So it's a shame that while Apple employs hardware designers who are absolutely the best in their field, their firmware developers are utterly incompetent. The EFI spec describes a protocol called GOP (Graphics Output Protocol) which allows the operating system to find out things like the screen resolution, framebuffer location and stride. This machine kindly passes everything back correctly, except for stride being wrong. Like, utterly wrong. Implausibly wrong. Obviously, terrifyingly wrong. So wrong that if you trust it, your screen image looks like it's been involved in some sort of awful pasta making accident. But never mind, that's a single line workaround.
But there's far, far worse. EFI has three modes of operation - boot services, runtime services, and runtime services with a virtual memory map. Boot services are, as the name implies, intended to be used by the bootloader. They're contained within memory marked with a type of either BOOT_SERVICES_CODE or BOOT_SERVICES_DATA. Once the bootloader has loaded the OS, just before handing over to it, it calls ExitBootServices() and the firmware is then at liberty to clear those areas of memory. The OS never executes boot services code and can use the memory that was allocated to them.
So then we have runtime services. EFI is, depending on how you want to look at it, either saner or much less sane than traditional BIOS access. The firmware gives you a bunch of function pointers and you then simply call them with native calling convention (this, incidentally, is why it's pretty much impossible to run a 32-bit OS on 64-bit EFI, or a 64-bit OS on a 64-bit system that happens to have 32-bit EFI). To begin with the firmware assumes flat physical mapping, which isn't entirely ideal when you're an OS with virtual address space - so there's a SetVirtualAddressMap() call which lets the OS pass a memory map to the firmware, and from then on everything just works.
Except on this machine. On this machine, you call SetVirtualAddressMap() and the kernel faults because it's just tried to execute code from a region of address space that's marked as non-executable.

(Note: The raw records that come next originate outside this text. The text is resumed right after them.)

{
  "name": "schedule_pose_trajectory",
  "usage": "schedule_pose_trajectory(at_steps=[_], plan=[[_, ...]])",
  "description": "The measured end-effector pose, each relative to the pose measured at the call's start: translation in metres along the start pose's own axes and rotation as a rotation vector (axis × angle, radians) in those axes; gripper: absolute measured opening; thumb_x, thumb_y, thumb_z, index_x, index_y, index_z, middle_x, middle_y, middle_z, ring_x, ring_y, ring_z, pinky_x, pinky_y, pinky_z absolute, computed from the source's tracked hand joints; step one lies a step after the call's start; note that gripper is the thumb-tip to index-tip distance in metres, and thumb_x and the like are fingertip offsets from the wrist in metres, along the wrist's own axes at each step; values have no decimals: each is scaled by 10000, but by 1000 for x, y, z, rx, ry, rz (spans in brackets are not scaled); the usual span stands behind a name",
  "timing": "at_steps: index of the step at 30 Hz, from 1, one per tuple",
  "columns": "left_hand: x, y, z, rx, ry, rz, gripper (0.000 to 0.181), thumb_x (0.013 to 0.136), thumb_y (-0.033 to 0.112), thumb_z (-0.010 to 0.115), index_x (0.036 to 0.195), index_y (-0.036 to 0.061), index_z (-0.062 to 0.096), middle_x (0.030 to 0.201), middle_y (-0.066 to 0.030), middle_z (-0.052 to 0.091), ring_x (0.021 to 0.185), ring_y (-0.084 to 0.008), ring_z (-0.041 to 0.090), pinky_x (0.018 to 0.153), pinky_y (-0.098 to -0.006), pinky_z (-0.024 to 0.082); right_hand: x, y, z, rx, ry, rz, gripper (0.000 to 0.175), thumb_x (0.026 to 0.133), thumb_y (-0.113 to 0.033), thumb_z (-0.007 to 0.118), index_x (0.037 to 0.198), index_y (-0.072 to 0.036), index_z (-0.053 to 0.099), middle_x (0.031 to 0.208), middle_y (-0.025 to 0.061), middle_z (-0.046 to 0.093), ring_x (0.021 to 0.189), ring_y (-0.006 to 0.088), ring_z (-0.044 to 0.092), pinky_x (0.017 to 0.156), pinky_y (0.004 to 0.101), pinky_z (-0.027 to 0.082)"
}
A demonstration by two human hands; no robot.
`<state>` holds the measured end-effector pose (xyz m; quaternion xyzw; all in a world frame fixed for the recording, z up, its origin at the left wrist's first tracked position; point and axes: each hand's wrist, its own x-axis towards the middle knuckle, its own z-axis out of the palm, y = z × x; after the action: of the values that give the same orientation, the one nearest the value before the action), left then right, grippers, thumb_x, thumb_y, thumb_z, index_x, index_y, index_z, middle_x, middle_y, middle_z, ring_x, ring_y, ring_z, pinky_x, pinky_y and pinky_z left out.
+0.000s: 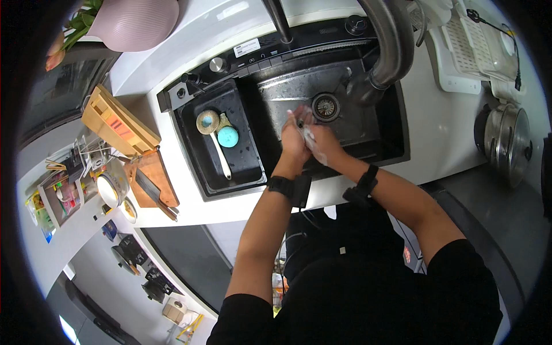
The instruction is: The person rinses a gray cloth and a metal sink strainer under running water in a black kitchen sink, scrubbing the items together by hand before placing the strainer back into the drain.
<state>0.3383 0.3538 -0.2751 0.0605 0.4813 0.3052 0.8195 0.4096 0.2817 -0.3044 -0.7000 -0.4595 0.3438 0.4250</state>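
Observation:
My left hand (pixel 294 139) and my right hand (pixel 324 141) are pressed together low over the black sink basin (pixel 276 103). White lather covers parts of both, mostly the back of the right hand. The fingers overlap, so whether anything lies between the palms is hidden. Just beyond the fingertips is the round drain strainer (pixel 326 107). A thick dark faucet spout (pixel 390 47) curves down to the right of the drain. Left of the hands, a black tray (pixel 241 168) holds a white-handled dish brush (pixel 220 151) and a turquoise round scrubber (pixel 227 136).
Left on the counter, a kitchen knife (pixel 148 187) lies on a wooden cutting board (pixel 166 181) beside a glass jar (pixel 113 189). Wooden boards (pixel 118 120) lean behind. A pink vase (pixel 136 21) stands upper left. On the right are a lidded metal pot (pixel 509 138) and a white rack (pixel 468 47).

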Motion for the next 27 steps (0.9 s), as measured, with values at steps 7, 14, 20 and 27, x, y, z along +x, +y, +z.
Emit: schedule_pose_trajectory(at_steps=[7,14,20,27], plan=[[-1,4,23,139,-6,78,436,1051,318,506,1293,-36,579,1222,-106,638,1113,-187,580,996,-326,444,5,33,14,206,50,118,226,916,-162,567,765,6,566,730,259,581,629,410,560,569,458,421],[-6,-9,25,302,-86,91,514,1066,389,417,1415,16,481,1331,-129,590,1190,-263,569,1032,-424,451,19,32,0,124,92,201,240,929,-159,580,755,6,565,693,231,587,594,258,533,585,426,439],[-7,-20,5,281,-65,154,501,1066,403,422,1333,-1,548,1192,-112,627,1067,-191,592,960,-336,466,29,-30,-14,167,129,274,181,943,-149,549,946,11,634,857,268,642,721,370,644,638,444,474],[-4,-13,-9,294,-67,51,538,1062,441,393,1329,-4,537,1279,-147,611,1121,-271,613,961,-391,504,25,15,-2,64,146,113,197,899,-181,599,844,7,628,842,274,635,770,432,632,654,460,476]])
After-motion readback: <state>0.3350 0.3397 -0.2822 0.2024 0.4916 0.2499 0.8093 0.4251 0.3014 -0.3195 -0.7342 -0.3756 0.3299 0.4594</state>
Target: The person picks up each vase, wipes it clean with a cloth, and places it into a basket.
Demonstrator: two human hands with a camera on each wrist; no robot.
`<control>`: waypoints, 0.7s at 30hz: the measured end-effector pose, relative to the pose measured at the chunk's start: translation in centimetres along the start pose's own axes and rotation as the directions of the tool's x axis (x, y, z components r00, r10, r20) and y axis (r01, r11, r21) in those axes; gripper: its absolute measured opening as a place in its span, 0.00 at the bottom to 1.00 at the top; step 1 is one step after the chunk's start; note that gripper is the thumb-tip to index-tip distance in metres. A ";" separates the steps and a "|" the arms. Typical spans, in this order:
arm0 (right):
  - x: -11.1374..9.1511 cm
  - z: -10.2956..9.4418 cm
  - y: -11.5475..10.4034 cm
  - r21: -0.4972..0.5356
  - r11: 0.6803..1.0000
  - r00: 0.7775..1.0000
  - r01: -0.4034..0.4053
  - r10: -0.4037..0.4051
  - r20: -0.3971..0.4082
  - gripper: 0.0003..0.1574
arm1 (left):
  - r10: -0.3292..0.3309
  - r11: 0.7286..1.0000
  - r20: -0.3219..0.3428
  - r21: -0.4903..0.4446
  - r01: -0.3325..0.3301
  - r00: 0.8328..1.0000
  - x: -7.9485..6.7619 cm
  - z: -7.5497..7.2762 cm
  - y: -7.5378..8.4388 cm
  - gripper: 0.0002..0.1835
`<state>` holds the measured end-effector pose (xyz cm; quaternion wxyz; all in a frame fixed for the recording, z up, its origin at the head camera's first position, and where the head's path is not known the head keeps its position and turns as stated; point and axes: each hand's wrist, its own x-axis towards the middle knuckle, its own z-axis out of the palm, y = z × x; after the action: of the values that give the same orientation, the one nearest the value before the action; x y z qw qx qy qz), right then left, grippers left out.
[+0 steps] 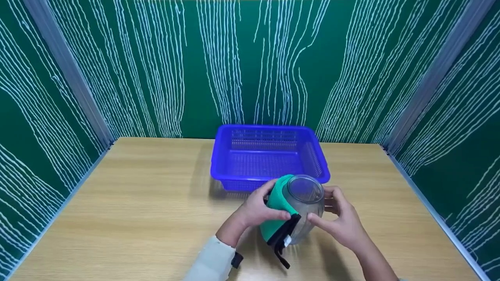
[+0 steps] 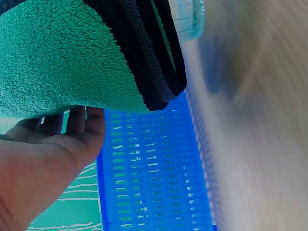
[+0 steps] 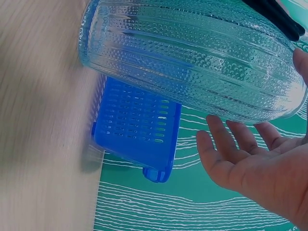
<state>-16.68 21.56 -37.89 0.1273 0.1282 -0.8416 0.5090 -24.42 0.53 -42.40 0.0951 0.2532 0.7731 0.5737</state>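
Observation:
A clear glass jar with ribbed, dotted sides stands between the two hands in the head view, its round mouth facing up. Against its left side lies a green fleecy cloth with black edging and a small white tag. The left hand holds the cloth to the jar, thumb at the black edge. On the other side, the right hand grips the jar, thumb on the front and fingers behind. The right wrist view shows the textured glass close up; in the left wrist view the green cloth covers most of the jar.
A blue plastic basket with slotted walls stands just behind the jar on the wooden table. Green panels with white wavy lines surround the table at the back and sides.

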 end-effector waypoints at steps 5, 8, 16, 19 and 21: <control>0.1 0.0 0.2 -0.010 1.000 1.000 -0.017 0.017 0.004 0.36 | -0.018 1.000 0.008 0.008 0.018 1.000 -0.1 -0.1 -0.3 0.46; 0.2 0.0 1.2 -0.015 1.000 1.000 -0.017 0.017 0.002 0.37 | -0.025 1.000 0.018 0.017 0.024 1.000 -0.1 -0.2 -0.4 0.47; 0.4 -0.1 3.5 -0.045 0.998 0.998 0.051 -0.050 0.030 0.36 | -0.029 0.998 0.036 0.061 0.027 0.999 -0.2 0.0 -1.0 0.49; 0.4 -0.1 3.5 -0.058 0.997 0.998 0.047 -0.045 0.032 0.35 | -0.037 0.995 0.031 0.092 0.034 0.999 -0.2 0.1 -1.3 0.49; 0.4 -0.2 3.4 -0.058 0.998 0.999 0.029 -0.028 0.027 0.35 | -0.048 0.992 0.028 0.119 0.044 0.998 -0.3 0.1 -1.4 0.50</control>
<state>-18.20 23.21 -40.51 0.1273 0.1431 -0.8556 0.4809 -24.51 0.19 -43.83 0.1053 0.2494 0.8098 0.5205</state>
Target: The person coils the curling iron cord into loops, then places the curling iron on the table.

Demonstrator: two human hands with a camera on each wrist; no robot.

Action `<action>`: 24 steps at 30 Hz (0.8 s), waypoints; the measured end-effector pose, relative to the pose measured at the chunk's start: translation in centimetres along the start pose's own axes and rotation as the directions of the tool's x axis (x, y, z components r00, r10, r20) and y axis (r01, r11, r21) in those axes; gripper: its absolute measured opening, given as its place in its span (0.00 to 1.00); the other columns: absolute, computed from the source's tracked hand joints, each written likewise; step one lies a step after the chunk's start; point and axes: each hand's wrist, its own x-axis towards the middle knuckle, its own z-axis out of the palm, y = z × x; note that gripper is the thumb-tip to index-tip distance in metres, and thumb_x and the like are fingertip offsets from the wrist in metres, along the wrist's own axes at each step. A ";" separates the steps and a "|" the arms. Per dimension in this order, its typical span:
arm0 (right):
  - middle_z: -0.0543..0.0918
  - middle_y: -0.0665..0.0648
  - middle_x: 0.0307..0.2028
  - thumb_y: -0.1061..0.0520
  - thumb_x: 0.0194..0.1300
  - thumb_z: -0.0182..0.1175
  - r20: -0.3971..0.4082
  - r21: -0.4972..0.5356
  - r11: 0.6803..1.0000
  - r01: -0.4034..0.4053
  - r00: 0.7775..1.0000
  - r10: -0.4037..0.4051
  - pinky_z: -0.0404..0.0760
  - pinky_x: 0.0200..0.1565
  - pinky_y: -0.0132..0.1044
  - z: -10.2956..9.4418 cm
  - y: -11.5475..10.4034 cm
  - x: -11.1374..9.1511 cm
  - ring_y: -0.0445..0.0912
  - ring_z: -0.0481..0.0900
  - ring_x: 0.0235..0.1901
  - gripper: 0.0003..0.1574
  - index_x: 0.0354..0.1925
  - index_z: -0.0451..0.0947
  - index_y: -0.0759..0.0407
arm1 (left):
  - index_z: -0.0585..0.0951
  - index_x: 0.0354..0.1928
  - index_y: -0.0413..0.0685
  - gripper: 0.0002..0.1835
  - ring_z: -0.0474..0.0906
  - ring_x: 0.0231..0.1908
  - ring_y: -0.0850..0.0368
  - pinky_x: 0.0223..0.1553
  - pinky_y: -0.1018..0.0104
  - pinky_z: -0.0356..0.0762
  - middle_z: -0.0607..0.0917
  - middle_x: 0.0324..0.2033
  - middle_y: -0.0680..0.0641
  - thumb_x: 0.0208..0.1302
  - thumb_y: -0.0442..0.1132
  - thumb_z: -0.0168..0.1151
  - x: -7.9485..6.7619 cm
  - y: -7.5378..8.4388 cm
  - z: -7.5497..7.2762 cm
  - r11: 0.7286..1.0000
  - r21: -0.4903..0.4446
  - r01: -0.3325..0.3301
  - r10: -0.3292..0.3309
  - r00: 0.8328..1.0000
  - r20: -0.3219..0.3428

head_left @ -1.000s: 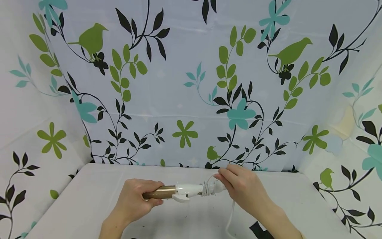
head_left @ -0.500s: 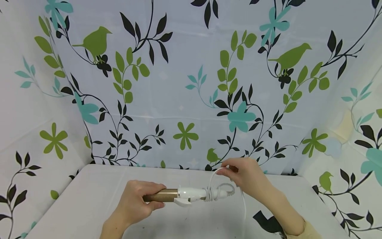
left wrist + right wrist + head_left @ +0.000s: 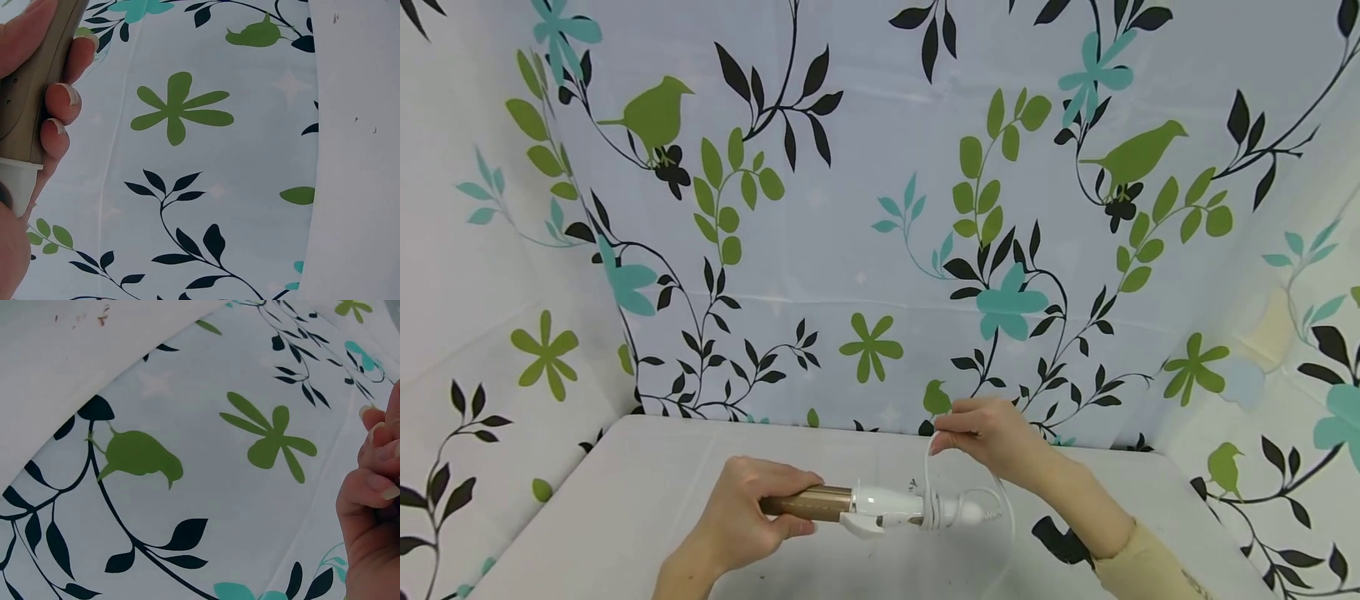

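Note:
A curling iron [image 3: 887,505] lies level above the white table, its gold barrel to the left and its white handle to the right. My left hand [image 3: 752,512] grips the gold barrel; in the left wrist view the fingers curl around that barrel [image 3: 25,106]. The white clamp lever [image 3: 862,524] points down. Several turns of white cord [image 3: 931,510] are wound around the handle. Above and right of it, my right hand [image 3: 992,442] pinches the cord between thumb and fingers. From there a length of cord hangs toward the table. The right wrist view shows curled fingers [image 3: 375,469] at its right edge.
The white table [image 3: 662,467] ends at a patterned cloth [image 3: 820,250] that rises behind it and at both sides. A black piece [image 3: 1060,542] lies on the table beneath the right forearm. Small dark specks dot the tabletop.
My right hand has lifted from the handle's end, moving up and then left with the cord. Fewer turns show around the handle. My left hand keeps its grip on the barrel.

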 end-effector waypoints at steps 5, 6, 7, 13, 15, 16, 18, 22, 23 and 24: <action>0.77 0.49 0.22 0.61 0.61 0.68 0.179 0.287 0.947 -0.146 0.979 0.097 0.70 0.21 0.24 0.1 0.7 -0.4 0.32 0.66 0.22 0.07 0.38 0.88 0.60 | 0.88 0.38 0.52 0.26 0.84 0.28 0.69 0.30 0.77 0.79 0.90 0.29 0.55 0.28 0.32 0.83 0.1 0.1 -0.6 0.999 -0.053 -0.006 0.005 1.000 -0.012; 0.76 0.50 0.21 0.61 0.63 0.66 0.224 0.345 0.917 -0.198 0.967 0.125 0.69 0.20 0.25 0.2 0.8 -0.5 0.32 0.66 0.22 0.07 0.39 0.88 0.60 | 0.88 0.38 0.51 0.26 0.84 0.27 0.68 0.30 0.77 0.79 0.90 0.29 0.53 0.28 0.32 0.83 0.2 0.0 -0.7 0.998 -0.061 -0.016 0.015 1.000 -0.017; 0.75 0.51 0.20 0.61 0.65 0.65 0.268 0.390 0.885 -0.256 0.951 0.157 0.68 0.19 0.25 0.3 0.9 -0.5 0.33 0.65 0.21 0.07 0.40 0.88 0.60 | 0.88 0.38 0.50 0.26 0.84 0.27 0.67 0.30 0.77 0.79 0.90 0.28 0.52 0.28 0.31 0.83 0.2 0.0 -0.7 0.997 -0.066 -0.025 0.024 0.999 -0.022; 0.73 0.50 0.16 0.57 0.71 0.60 0.468 0.470 0.675 -0.568 0.809 0.355 0.66 0.15 0.27 1.8 0.5 -0.9 0.35 0.66 0.13 0.11 0.41 0.86 0.62 | 0.88 0.38 0.49 0.26 0.85 0.28 0.66 0.31 0.76 0.80 0.90 0.28 0.50 0.27 0.29 0.82 0.1 0.0 -0.7 0.996 -0.092 -0.020 0.017 0.999 -0.027; 0.72 0.49 0.15 0.58 0.71 0.59 0.478 0.473 0.639 -0.607 0.786 0.392 0.64 0.15 0.26 2.4 0.3 -1.0 0.36 0.65 0.13 0.12 0.41 0.86 0.64 | 0.88 0.38 0.49 0.26 0.85 0.28 0.66 0.31 0.75 0.80 0.90 0.28 0.50 0.27 0.29 0.82 0.1 0.1 -0.7 0.995 -0.093 -0.021 0.018 0.999 -0.030; 0.72 0.49 0.16 0.58 0.71 0.59 0.472 0.471 0.637 -0.610 0.785 0.402 0.64 0.16 0.26 2.8 0.1 -1.1 0.35 0.64 0.13 0.12 0.40 0.86 0.64 | 0.88 0.38 0.49 0.26 0.85 0.28 0.66 0.31 0.75 0.81 0.90 0.28 0.50 0.27 0.29 0.82 0.2 0.2 -0.7 0.995 -0.095 -0.021 0.018 0.999 -0.033; 0.76 0.48 0.19 0.59 0.72 0.58 0.455 0.482 0.619 -0.620 0.781 0.427 0.64 0.18 0.25 3.7 -0.4 -1.3 0.35 0.65 0.16 0.12 0.39 0.86 0.65 | 0.88 0.38 0.49 0.26 0.85 0.28 0.66 0.32 0.75 0.81 0.90 0.29 0.50 0.28 0.29 0.82 0.2 0.2 -0.7 0.995 -0.093 -0.022 0.019 0.999 -0.037; 0.86 0.56 0.29 0.62 0.71 0.58 0.389 0.586 0.560 -0.586 0.809 0.440 0.74 0.28 0.25 5.5 -1.8 -2.2 0.34 0.74 0.24 0.13 0.38 0.85 0.71 | 0.88 0.38 0.49 0.25 0.86 0.29 0.66 0.32 0.75 0.81 0.90 0.29 0.51 0.28 0.30 0.83 0.2 0.3 -0.7 0.997 -0.074 -0.021 0.017 0.999 -0.049; 0.87 0.59 0.31 0.63 0.70 0.59 0.357 0.604 0.566 -0.561 0.825 0.437 0.75 0.29 0.26 6.0 -2.2 -2.6 0.34 0.74 0.26 0.12 0.38 0.84 0.73 | 0.88 0.38 0.49 0.26 0.86 0.29 0.66 0.33 0.75 0.81 0.90 0.29 0.51 0.28 0.30 0.83 0.2 0.3 -0.8 0.998 -0.063 -0.019 0.016 0.998 -0.053; 0.86 0.62 0.29 0.64 0.69 0.58 0.333 0.614 0.565 -0.551 0.830 0.448 0.76 0.29 0.26 6.5 -2.6 -2.9 0.35 0.74 0.26 0.12 0.38 0.83 0.74 | 0.89 0.38 0.49 0.26 0.86 0.29 0.65 0.33 0.75 0.81 0.90 0.29 0.51 0.27 0.30 0.83 0.2 0.3 -0.8 0.999 -0.047 -0.017 0.014 0.998 -0.061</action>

Closer examination revealed that, yes, this area of address space is marked as RAM and so the kernel's doing the right thing. Except, obviously, the right thing generally doesn't involve crashing the machine at boot time, so there was something else up.
That something else turned out to be SetVirtualAddressMap() calling into boot services code. The boot services code that's not supposed to be touched after ExitBootServices() has been called. The boot services code that's flagged as BOOT_SERVICES_CODE and was therefore mapped as RAM by us because, well, nothing's there any more. The boot services code that we're ignoring exactly as the spec says we should.
So, a quick change to the bootloader to pass us an e820 map that marks the boot services regions as reserved, a quick change to the kernel to mark BOOT_SERVICES_CODE regions as executable and we're in business. Except that when we call SetVariable() to configure the bootloader, the firmware tries to read from an address that's approximately 54TB above anything else.
 Oh, yes, despite E820 being an x86 BIOS-specific thing, we use it for the in-kernel representation of the address map under EFI as well. So despite the EFI memory map being available to the kernel, the bootloader has to construct something that looks like an E820 map, losing information in the process. So even though it's been given the E820 map, the kernel has to look through the EFI memory map in order to find the EFI runtime services section in order to mark it executable. This is, arguably, insane, but so is the entirety of EFI so that's ok then.